ABOUT THIS EXERCISE
Could you count the lines in the listing that include the word "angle"? Give only the number.

INPUT FOR THIS TASK
________________________________________

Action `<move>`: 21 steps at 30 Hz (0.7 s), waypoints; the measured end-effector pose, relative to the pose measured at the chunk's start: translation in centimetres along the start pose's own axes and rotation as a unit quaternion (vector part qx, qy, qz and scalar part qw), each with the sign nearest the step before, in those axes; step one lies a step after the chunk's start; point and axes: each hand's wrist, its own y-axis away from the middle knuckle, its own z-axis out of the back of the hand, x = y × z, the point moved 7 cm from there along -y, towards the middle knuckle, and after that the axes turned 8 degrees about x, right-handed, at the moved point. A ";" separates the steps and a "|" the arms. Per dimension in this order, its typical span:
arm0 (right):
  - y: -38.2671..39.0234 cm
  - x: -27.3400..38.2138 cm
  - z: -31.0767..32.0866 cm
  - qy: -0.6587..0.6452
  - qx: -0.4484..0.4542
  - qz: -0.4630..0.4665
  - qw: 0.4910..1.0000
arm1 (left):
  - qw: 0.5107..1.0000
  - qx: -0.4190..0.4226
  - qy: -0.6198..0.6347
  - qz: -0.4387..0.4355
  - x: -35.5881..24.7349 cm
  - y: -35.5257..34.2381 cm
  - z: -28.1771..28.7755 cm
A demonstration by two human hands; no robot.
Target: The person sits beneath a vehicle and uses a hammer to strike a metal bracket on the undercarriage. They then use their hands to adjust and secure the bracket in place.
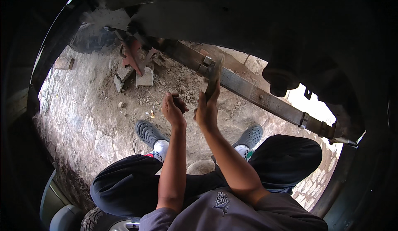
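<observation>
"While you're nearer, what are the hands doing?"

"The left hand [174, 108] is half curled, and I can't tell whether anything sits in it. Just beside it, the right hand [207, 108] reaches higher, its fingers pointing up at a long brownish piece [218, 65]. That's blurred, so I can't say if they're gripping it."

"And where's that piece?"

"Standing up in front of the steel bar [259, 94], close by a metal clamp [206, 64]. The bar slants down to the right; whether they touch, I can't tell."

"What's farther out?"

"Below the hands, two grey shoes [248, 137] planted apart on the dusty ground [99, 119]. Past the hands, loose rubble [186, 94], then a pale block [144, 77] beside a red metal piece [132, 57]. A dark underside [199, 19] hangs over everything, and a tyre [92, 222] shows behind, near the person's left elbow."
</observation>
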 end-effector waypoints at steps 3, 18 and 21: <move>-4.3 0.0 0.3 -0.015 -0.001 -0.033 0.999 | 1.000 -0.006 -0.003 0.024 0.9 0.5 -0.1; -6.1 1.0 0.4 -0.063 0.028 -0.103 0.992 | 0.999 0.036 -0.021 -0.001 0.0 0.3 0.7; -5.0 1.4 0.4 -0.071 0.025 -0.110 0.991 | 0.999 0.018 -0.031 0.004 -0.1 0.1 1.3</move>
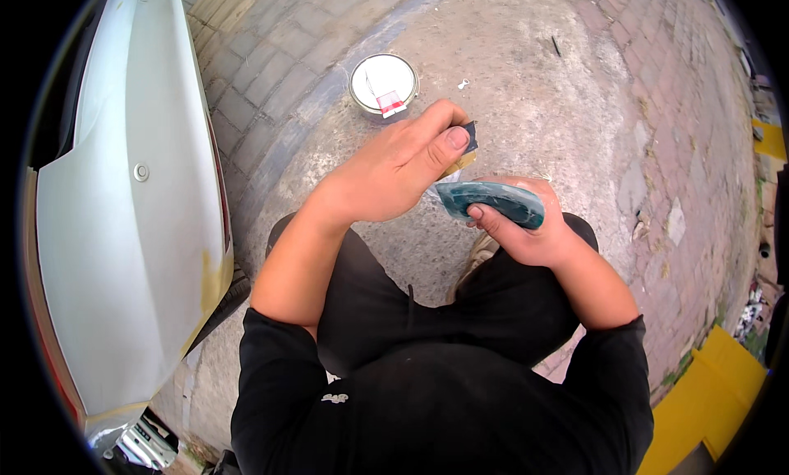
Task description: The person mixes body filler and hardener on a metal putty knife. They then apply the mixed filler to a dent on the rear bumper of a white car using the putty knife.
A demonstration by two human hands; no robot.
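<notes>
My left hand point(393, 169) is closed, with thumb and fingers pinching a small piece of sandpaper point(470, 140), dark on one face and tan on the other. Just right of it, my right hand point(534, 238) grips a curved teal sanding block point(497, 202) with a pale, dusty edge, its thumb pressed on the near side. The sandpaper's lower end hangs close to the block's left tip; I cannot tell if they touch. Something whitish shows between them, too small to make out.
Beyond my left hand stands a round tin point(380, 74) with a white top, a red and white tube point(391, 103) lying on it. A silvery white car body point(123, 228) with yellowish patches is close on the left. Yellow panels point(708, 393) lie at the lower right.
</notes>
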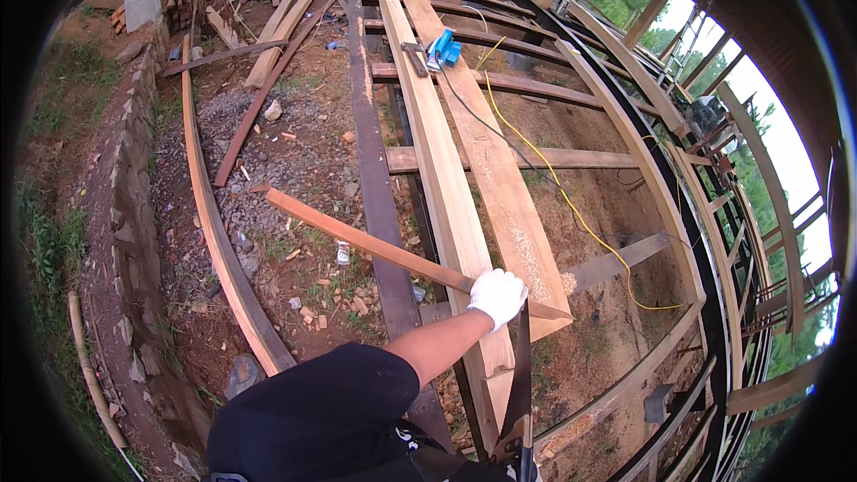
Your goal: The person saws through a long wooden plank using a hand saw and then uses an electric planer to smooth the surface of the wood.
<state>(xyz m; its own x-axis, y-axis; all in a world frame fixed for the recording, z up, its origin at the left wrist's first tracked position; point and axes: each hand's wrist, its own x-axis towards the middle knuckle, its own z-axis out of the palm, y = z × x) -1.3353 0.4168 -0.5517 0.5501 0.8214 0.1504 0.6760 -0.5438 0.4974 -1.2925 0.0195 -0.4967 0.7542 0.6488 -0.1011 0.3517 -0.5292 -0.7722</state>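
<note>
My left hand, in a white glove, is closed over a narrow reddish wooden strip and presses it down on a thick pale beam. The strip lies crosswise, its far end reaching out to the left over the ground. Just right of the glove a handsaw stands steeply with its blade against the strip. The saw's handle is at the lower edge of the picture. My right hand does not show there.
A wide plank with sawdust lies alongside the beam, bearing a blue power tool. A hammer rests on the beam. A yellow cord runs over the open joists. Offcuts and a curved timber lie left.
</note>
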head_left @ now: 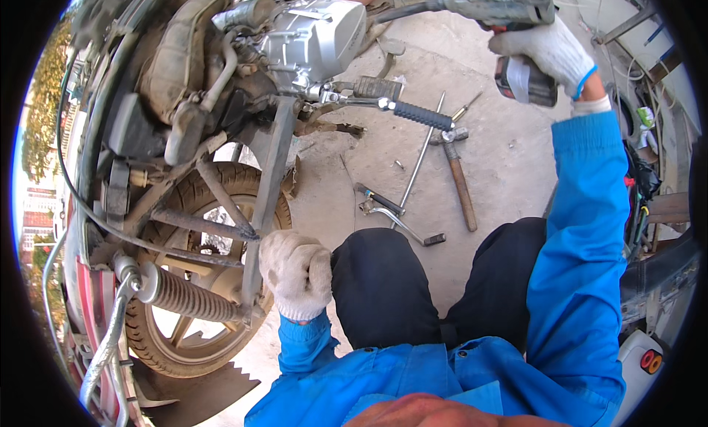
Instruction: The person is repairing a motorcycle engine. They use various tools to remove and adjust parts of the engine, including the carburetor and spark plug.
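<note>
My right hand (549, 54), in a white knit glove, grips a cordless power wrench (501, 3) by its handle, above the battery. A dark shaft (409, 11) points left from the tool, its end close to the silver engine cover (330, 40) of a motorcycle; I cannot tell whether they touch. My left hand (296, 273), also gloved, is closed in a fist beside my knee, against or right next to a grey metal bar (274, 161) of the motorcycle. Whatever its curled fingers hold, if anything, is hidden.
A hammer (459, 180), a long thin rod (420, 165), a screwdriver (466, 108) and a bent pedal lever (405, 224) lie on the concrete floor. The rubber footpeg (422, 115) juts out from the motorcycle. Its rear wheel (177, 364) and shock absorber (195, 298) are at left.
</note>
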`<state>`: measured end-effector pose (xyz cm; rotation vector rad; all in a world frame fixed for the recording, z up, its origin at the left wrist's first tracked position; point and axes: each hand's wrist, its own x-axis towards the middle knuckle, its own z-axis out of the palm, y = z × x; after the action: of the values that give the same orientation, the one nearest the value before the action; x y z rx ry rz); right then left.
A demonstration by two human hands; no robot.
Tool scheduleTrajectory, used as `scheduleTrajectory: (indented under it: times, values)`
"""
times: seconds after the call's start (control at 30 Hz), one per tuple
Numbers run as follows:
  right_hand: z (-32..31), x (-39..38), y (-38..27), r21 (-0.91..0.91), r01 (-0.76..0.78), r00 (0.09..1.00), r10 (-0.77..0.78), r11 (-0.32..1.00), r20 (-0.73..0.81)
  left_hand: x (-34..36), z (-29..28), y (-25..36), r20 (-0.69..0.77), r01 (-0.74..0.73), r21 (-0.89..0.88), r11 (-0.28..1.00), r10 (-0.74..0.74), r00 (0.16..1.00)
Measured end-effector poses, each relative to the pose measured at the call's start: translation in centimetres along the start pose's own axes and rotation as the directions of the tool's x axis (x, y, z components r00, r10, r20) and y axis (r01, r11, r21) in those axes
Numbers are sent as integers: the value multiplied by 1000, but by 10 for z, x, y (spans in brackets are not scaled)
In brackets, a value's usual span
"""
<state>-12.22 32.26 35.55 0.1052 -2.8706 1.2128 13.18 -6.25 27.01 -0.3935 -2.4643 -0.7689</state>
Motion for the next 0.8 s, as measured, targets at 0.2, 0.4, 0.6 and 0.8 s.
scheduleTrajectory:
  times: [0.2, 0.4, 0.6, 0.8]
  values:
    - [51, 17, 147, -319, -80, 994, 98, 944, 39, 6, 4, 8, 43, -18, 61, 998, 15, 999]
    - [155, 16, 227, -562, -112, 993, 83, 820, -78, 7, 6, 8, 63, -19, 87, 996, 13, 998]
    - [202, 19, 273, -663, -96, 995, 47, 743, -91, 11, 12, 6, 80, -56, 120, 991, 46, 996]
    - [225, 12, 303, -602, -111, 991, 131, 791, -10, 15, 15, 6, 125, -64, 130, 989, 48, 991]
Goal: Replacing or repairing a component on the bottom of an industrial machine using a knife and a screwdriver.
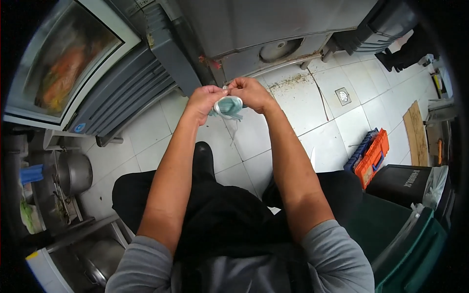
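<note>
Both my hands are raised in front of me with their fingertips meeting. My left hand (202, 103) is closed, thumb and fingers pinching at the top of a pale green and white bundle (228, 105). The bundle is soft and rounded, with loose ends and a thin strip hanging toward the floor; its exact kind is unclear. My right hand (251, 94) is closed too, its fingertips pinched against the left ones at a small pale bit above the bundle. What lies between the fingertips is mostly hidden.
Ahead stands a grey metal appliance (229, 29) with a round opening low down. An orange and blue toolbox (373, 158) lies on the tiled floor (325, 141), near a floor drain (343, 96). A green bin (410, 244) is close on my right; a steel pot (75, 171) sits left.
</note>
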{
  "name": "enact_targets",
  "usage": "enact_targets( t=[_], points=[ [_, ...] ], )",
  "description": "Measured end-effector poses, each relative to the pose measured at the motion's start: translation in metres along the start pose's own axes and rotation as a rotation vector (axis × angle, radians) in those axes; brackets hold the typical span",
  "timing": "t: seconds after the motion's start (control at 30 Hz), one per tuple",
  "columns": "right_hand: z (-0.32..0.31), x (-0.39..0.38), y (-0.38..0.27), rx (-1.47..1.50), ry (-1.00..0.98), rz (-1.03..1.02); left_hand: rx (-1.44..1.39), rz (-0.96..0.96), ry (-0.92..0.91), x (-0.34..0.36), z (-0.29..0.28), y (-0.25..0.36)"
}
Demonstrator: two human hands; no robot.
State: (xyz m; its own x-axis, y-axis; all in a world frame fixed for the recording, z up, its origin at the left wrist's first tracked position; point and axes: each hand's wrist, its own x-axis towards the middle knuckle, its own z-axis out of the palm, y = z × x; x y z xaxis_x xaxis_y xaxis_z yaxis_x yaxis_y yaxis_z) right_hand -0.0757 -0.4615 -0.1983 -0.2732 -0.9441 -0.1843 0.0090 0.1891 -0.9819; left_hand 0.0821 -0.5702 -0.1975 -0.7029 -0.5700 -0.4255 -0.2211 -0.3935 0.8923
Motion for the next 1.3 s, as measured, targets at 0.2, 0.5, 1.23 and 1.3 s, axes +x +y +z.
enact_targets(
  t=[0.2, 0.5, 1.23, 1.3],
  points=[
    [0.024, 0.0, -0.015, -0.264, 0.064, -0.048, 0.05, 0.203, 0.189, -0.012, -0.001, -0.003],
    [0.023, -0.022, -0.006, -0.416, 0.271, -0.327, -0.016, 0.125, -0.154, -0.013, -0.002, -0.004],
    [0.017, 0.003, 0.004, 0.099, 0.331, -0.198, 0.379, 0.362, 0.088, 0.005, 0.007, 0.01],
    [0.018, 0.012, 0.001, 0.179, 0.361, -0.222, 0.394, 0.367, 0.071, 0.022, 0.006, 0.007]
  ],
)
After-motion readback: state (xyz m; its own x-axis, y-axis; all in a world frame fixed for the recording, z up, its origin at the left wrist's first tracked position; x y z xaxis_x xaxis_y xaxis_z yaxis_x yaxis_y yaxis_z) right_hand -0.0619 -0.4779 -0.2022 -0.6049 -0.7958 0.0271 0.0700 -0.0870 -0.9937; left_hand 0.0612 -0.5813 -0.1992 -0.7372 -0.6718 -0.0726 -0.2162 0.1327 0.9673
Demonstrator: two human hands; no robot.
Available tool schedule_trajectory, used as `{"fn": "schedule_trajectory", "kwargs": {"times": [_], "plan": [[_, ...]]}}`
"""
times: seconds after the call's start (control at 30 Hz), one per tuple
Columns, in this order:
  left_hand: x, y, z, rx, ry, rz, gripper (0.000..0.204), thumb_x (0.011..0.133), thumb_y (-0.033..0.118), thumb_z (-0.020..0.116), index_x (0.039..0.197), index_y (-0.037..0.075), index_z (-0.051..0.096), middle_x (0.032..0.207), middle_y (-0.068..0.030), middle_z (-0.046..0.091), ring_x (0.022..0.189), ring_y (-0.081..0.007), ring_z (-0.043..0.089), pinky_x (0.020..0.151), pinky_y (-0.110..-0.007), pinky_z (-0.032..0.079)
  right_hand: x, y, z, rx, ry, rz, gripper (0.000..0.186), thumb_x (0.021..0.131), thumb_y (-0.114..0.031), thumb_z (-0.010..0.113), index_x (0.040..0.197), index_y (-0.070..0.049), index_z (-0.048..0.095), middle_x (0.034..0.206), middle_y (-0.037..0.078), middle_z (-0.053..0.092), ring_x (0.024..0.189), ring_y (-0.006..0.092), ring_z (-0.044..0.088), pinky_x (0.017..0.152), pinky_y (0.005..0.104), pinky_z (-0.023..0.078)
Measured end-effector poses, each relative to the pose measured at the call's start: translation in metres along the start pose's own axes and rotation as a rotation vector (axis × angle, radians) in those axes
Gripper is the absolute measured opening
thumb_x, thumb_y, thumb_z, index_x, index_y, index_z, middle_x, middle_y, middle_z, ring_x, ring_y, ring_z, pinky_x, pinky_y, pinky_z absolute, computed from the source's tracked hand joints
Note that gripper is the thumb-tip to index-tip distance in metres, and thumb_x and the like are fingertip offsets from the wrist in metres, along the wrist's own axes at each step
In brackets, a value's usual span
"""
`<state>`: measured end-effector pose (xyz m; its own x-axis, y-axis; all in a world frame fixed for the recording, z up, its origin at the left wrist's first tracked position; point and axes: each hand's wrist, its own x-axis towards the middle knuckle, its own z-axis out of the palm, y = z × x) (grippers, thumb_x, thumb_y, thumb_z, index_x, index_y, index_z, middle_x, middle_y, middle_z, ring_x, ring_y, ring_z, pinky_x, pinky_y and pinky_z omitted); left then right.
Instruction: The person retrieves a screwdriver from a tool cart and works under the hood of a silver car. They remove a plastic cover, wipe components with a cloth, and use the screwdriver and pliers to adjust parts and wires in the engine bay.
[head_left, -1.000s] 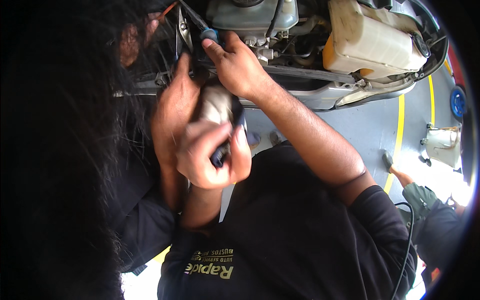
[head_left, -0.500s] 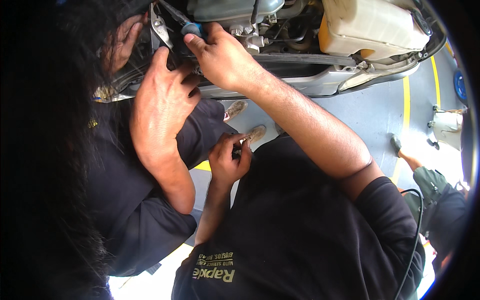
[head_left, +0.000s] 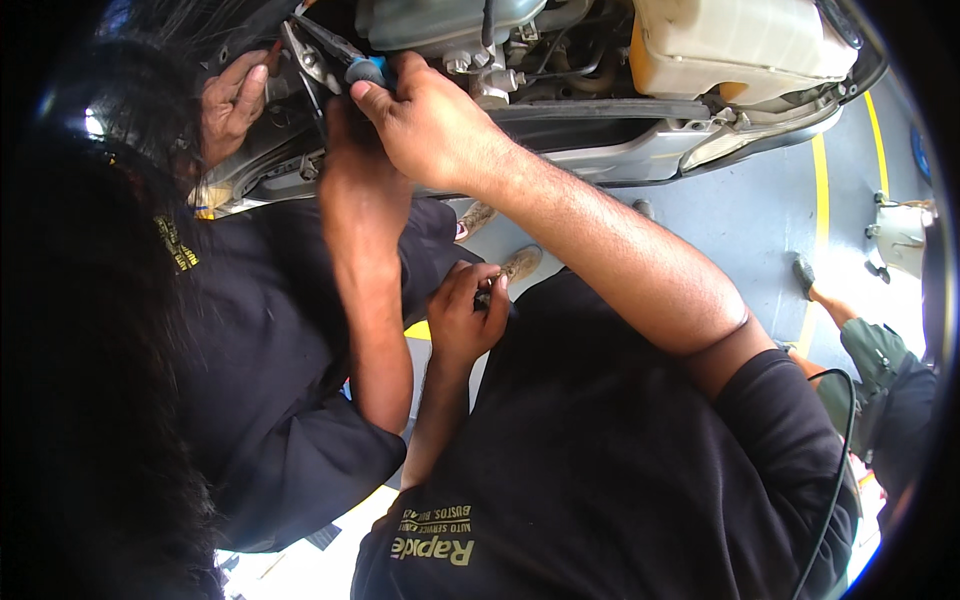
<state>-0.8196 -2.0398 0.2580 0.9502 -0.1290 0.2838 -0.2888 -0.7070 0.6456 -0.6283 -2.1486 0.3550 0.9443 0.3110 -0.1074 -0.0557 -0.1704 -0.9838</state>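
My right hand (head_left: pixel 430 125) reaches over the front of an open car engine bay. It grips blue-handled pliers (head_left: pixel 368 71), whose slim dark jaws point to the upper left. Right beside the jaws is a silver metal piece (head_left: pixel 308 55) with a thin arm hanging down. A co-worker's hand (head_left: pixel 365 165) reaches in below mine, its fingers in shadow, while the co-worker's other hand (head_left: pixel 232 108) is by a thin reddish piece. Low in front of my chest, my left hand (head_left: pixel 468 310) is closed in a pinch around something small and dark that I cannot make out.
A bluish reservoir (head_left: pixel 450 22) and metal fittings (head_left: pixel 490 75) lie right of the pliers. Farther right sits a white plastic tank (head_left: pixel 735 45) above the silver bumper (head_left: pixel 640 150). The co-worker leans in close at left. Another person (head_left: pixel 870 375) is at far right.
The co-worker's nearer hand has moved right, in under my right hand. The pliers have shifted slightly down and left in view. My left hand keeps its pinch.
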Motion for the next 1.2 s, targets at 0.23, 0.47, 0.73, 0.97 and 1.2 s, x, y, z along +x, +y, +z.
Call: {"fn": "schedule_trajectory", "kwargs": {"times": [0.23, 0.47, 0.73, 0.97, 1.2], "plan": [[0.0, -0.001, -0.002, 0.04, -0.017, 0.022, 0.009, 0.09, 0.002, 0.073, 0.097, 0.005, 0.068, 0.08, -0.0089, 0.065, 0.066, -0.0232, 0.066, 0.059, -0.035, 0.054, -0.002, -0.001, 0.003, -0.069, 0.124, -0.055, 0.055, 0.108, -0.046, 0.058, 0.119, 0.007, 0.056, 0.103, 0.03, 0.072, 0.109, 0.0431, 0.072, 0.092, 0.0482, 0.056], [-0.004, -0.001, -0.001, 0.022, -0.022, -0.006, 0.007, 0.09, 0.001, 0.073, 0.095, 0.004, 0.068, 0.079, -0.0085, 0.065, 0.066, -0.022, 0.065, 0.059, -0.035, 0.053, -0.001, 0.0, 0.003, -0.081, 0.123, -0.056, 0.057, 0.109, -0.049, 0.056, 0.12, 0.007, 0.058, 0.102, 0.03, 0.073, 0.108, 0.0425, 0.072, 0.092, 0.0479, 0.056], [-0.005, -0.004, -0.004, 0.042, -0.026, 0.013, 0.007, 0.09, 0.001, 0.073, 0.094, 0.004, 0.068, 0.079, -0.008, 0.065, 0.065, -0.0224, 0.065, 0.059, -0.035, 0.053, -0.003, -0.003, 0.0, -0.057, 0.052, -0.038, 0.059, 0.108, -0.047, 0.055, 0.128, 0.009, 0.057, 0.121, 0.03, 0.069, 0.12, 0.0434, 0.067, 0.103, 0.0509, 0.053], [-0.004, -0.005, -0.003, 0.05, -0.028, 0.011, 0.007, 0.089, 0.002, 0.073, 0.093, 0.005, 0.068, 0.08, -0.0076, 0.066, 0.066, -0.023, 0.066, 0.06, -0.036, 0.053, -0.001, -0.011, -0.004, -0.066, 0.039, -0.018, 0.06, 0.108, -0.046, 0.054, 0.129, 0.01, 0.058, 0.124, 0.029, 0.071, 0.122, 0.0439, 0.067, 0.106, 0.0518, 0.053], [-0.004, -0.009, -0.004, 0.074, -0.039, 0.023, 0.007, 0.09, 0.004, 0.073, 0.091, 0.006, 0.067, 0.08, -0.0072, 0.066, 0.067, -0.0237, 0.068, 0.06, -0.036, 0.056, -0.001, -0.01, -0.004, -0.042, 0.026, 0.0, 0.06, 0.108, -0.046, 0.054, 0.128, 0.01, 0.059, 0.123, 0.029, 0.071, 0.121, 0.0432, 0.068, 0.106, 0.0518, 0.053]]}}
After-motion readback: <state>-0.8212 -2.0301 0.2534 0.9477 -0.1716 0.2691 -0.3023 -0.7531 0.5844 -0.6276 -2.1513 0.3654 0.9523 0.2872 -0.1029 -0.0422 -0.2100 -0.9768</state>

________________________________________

TASK RESULT
2